Dataset records:
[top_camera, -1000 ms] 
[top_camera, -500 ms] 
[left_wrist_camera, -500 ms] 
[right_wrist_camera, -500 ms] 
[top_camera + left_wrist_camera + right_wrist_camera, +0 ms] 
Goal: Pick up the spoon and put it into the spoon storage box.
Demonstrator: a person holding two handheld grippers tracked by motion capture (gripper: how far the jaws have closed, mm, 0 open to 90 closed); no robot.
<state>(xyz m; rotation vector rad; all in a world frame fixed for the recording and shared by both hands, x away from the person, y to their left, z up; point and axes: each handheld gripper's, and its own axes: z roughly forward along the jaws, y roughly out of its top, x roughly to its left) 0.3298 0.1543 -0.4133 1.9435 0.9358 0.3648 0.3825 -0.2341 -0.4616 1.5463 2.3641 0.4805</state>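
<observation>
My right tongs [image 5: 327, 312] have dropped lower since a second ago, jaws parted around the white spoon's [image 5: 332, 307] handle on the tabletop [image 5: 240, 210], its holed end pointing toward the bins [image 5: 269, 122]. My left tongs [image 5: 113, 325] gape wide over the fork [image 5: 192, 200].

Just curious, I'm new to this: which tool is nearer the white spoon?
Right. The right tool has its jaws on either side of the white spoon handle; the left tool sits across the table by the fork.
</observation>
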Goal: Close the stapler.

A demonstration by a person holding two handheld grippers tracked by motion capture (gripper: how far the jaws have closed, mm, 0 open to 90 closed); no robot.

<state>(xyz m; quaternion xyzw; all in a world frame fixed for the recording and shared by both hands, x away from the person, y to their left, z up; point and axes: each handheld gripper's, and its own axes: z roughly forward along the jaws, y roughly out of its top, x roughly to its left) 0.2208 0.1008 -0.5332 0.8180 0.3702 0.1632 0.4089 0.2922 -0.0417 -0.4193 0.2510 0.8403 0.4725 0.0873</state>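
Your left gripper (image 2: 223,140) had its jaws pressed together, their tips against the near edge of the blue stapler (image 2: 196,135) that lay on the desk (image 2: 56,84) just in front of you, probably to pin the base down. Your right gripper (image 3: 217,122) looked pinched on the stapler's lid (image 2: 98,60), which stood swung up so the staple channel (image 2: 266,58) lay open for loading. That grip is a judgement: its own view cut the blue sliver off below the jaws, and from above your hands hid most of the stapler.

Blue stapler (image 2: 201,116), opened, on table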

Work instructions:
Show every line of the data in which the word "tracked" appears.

Answer for this exercise:
Demonstrator: a person holding two handheld grippers tracked by motion capture (gripper: how far the jaws have closed, mm, 0 open to 90 closed); no robot.
A demonstration by a person holding two handheld grippers tracked by motion capture (gripper: how far the jaws have closed, mm, 0 open to 90 closed); no robot.

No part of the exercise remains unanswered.